- Decades:: 1980s; 1990s; 2000s; 2010s; 2020s;
- See also:: History of Pakistan; List of years in Pakistan; Timeline of Pakistani history;

= 2003 in Pakistan =

Events from the year 2003 in Pakistan.

==Incumbents==
===Federal government===
- President: Pervez Musharraf
- Prime Minister: Zafarullah Khan Jamali
- Chief Justice: Sheikh Riaz Ahmad (until 31 December)

===Governors===
- Governor of Balochistan –
  - until 29 January: Amir-ul-Mulk Mengal
  - 29 January-11 August: Abdul Qadir Baloch
  - starting 11 August: Owais Ahmed Ghani
- Governor of Khyber Pakhtunkhwa – Iftikhar Hussain Shah
- Governor of Punjab – Khalid Maqbool
- Governor of Sindh – Ishrat-ul-Ibad Khan

==Events==
===January===
- An NGO launches a pilot mine clearance project in the Bajaur Agency.

===March===
- The Pakistan cricket team are not happy following their poor performance at the world cup, which led to them being knocked out in the first round.

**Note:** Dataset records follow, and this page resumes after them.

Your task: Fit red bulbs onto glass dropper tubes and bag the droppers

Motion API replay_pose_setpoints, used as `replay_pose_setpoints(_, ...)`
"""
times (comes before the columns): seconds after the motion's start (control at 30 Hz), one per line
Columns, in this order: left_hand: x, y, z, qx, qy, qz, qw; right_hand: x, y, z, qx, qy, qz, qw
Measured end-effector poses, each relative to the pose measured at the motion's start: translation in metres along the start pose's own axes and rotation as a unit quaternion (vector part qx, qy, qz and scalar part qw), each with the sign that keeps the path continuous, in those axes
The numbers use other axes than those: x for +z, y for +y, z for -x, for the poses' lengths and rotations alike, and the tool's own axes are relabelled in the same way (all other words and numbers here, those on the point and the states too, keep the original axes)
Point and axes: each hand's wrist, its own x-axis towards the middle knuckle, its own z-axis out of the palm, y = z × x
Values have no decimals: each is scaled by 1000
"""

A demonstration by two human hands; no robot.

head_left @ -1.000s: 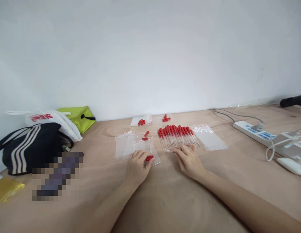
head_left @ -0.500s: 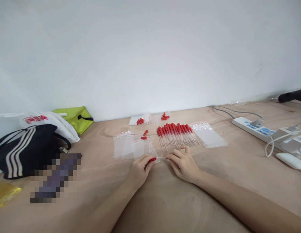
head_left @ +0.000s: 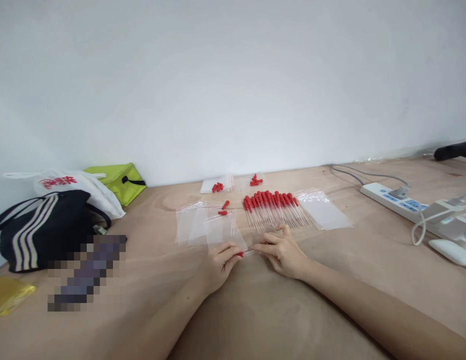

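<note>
My left hand pinches a red rubber bulb, with only its end showing past the fingertips. A thin clear dropper tube lies between the two hands, its far end in the pinched fingers of my right hand. Whether the tube sits inside the bulb is too small to tell. Just beyond my right hand lies a row of droppers with red bulbs, their clear tubes pointing toward me. Two loose red bulbs rest by the clear zip bags beyond my left hand.
More red bulbs lie near the wall on a bag, with another small pile beside them. A zip bag lies right of the row. Bags including a black one stand left; a power strip with cables lies right.
Both hands have shifted slightly, and the bulb and tube sit a little lower and nearer to me. Less of the red bulb shows past my left fingers.
</note>
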Motion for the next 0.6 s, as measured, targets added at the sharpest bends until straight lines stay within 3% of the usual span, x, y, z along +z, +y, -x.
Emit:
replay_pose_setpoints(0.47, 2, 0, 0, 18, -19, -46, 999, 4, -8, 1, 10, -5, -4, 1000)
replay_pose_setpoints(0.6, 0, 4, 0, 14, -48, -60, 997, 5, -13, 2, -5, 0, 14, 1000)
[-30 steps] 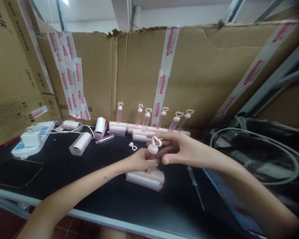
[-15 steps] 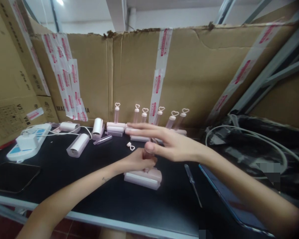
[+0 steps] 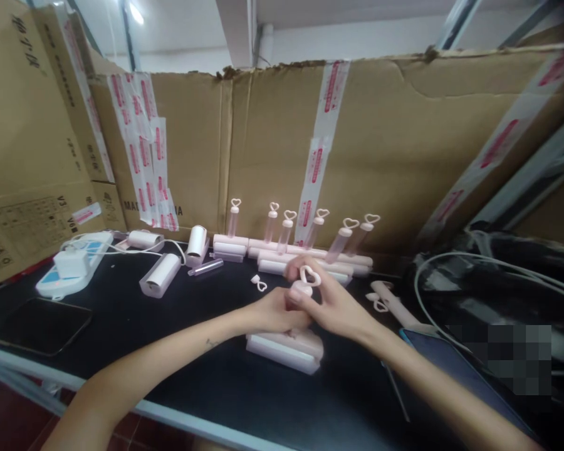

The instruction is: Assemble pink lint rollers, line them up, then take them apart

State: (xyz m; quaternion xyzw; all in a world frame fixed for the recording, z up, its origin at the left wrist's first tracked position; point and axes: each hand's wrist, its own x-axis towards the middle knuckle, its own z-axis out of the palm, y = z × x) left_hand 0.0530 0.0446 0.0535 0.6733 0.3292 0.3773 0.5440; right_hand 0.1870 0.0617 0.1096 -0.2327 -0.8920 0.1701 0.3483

They were fined for their poor performance.

===August===
- Floods in Sindh province result in tens of thousands of people fleeing to relief camps and a food crisis. Badin District is the worst affected area.

===September===
- President Pervez Musharraf at the UN General Assembly in New York says that Pakistan would be willing to send troops to Iraq.

===November===
- The National Assembly of Pakistan meets for the first time since the 1999 coup.